The Washington City Paper recently talked to RZA about his new movie “The Man With the Iron Fists”. I’ve posted some excerpts below, the link is here.

RZA on making movies:
“The process was all preparation, I really had to prepare myself. I tried to make a few independent films years ago, like Bobby Digital and Wu Tang vs. The Golden Phoenix, which we actually have in the can. I think now that I’ve finished this film, I can go back and re-edit those. But anyway, it was a long process. A lot of hard work, a lot of mindpower, even a lot of physical work. Just keeping myself in shape, mentally and physically, it wasn’t easy.
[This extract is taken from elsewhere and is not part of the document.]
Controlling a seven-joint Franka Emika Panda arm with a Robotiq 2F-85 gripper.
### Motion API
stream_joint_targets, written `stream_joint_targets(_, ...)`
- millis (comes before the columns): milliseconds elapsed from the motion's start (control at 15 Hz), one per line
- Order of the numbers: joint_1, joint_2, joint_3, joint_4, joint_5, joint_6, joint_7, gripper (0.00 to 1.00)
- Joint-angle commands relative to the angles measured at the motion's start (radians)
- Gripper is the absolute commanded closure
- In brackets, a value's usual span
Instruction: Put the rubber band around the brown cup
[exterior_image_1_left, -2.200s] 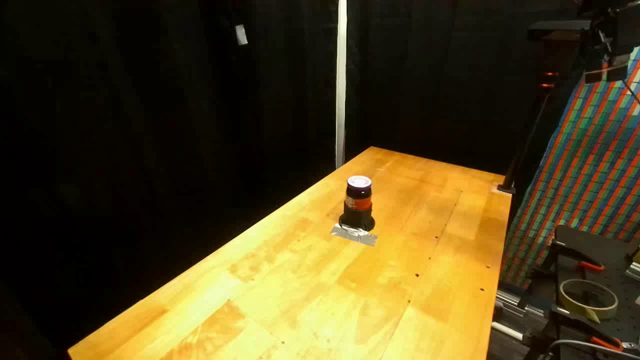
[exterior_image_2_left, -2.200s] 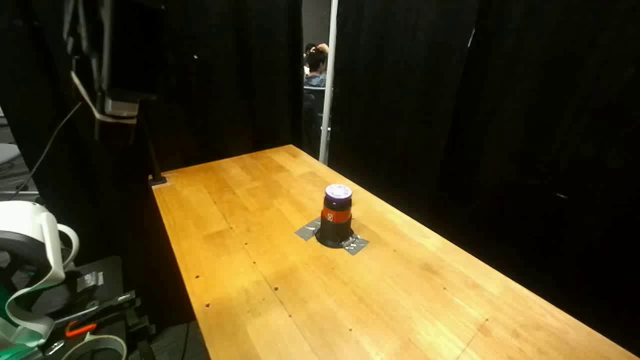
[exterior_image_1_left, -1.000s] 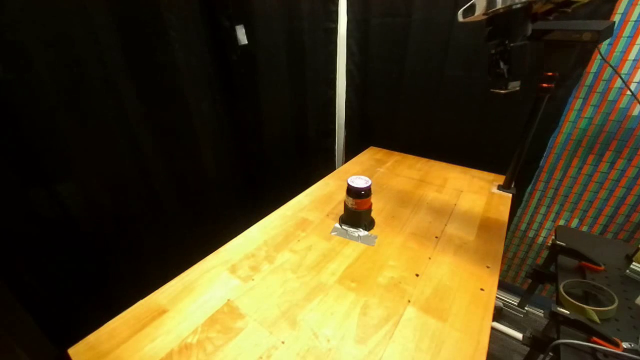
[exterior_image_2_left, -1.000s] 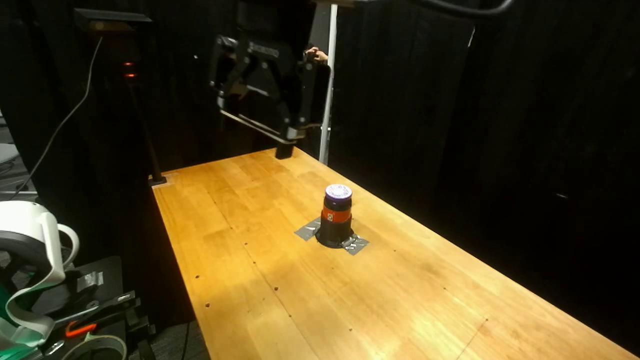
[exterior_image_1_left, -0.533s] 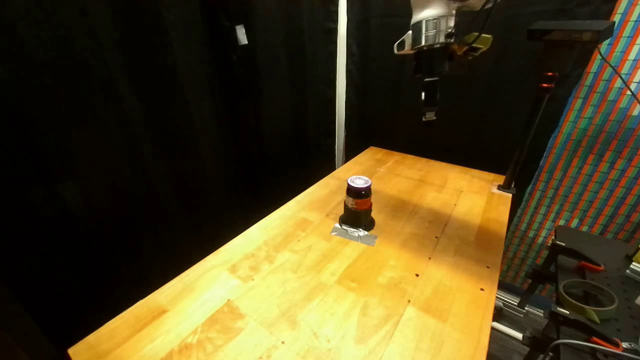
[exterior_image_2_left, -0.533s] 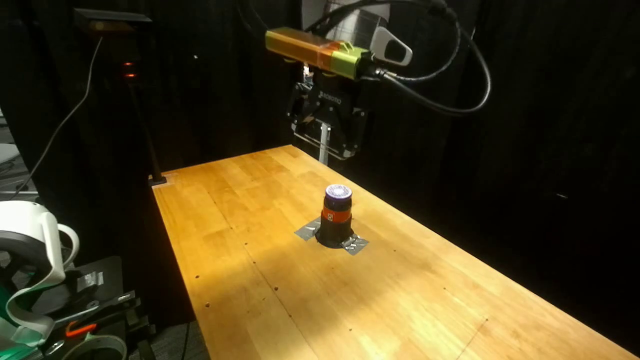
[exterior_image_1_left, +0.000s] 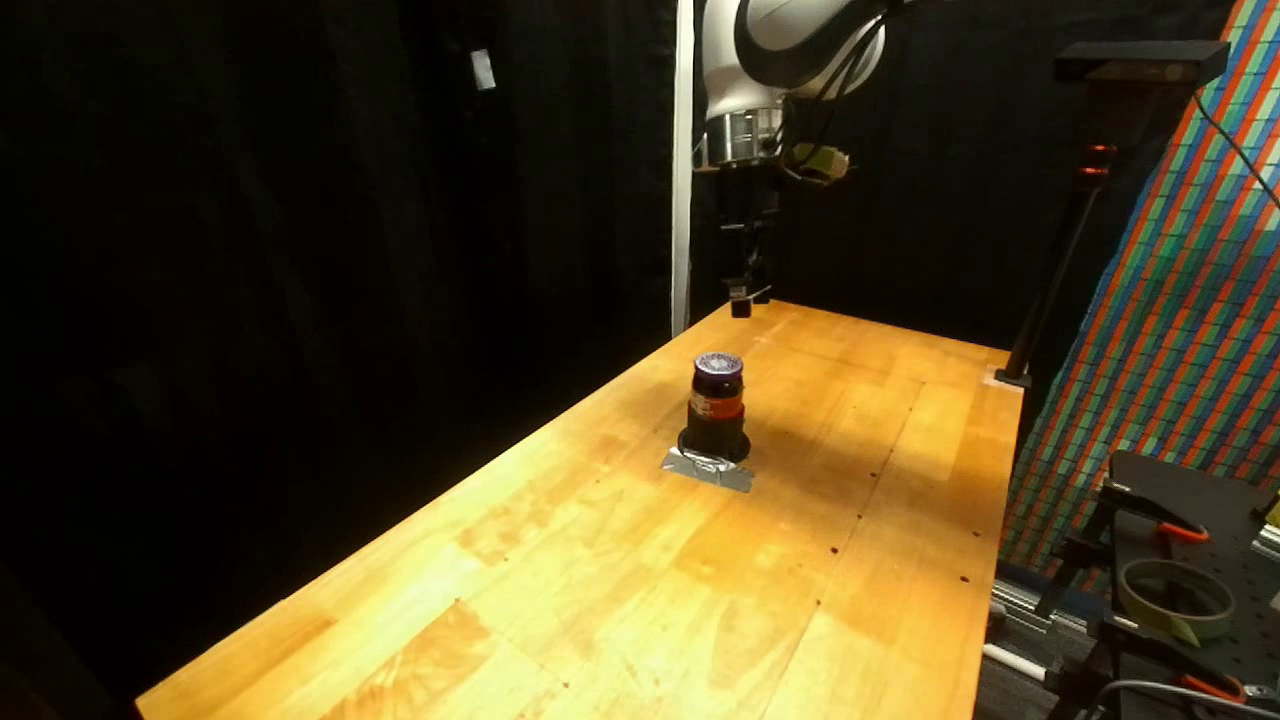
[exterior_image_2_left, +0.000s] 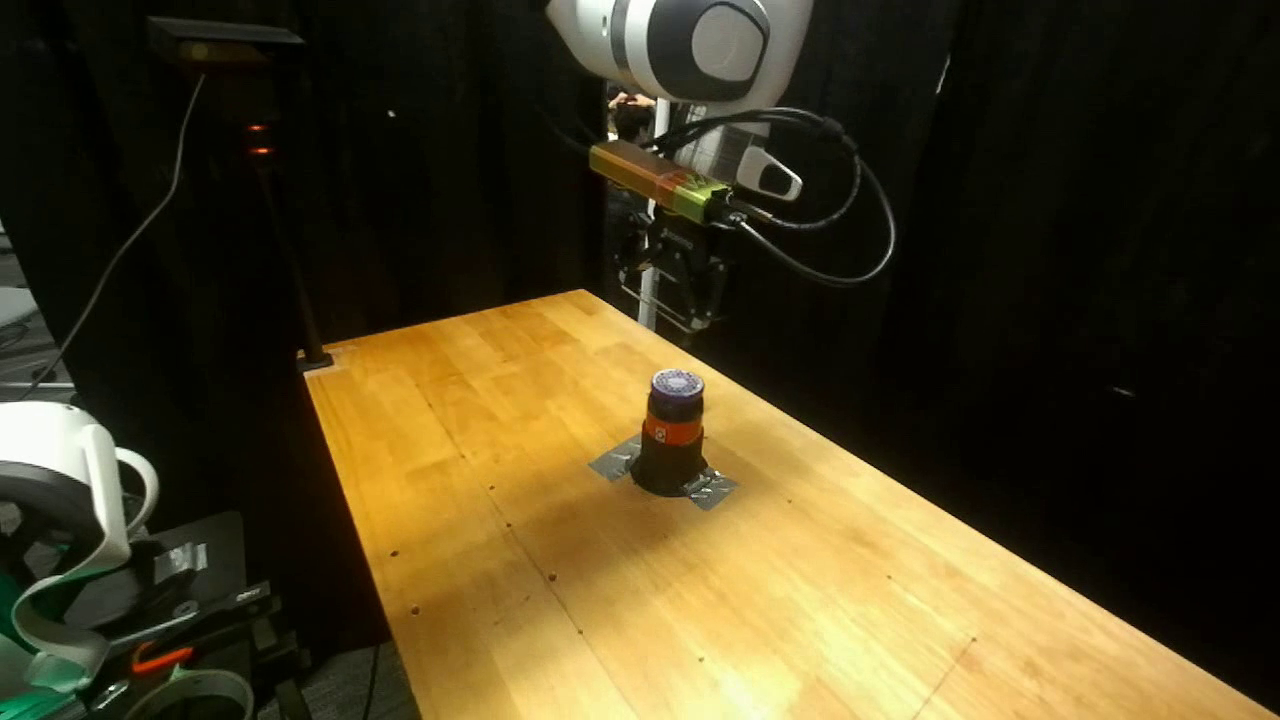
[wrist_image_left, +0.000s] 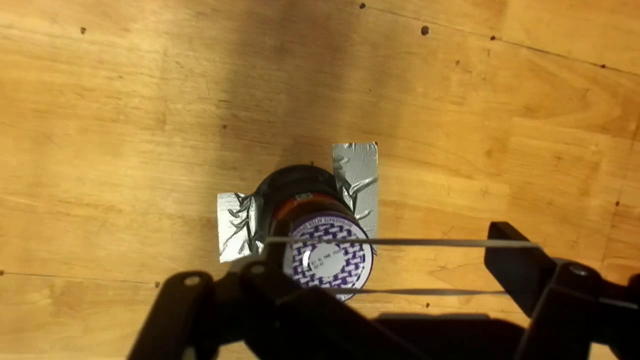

But I’m a man that was prepared for the job, a man with a determined idea, and I just kept pushing for what I wanted; I didn’t let the dream go.”

WCP: I read a quote from you in an interview that said you “like to make your albums like movies.” How different is your process for making movies than it is for making music?

RZA: Music can be done by one man. He can make a whole album by himself if he has the talent and the ideas. Although, in a studio environment, in my experience, we’d maybe have about a dozen people—the engineer, a few musicians, those type of people—but it can all be done by one person, essentially. A film is, I want to say, 100 times deeper. First of all, you’re dealing with hundreds of people. I had over 400 people working for me; I had 17 departments, and I had to talk with the heads of each department and then make sure they go back and tell of their people what had to be done. To me, this is the supreme power of the brain, because it’s all still one vision, one thought, and one product, but it’s a massive collaboration of energy that has to come together. And as the director, you have to be able to move all of that energy together to a focal point. It’s like taking all the power and making it into a single laser beam. If you don’t have the ability to do that, it’s going to show and the product isn’t going to come out.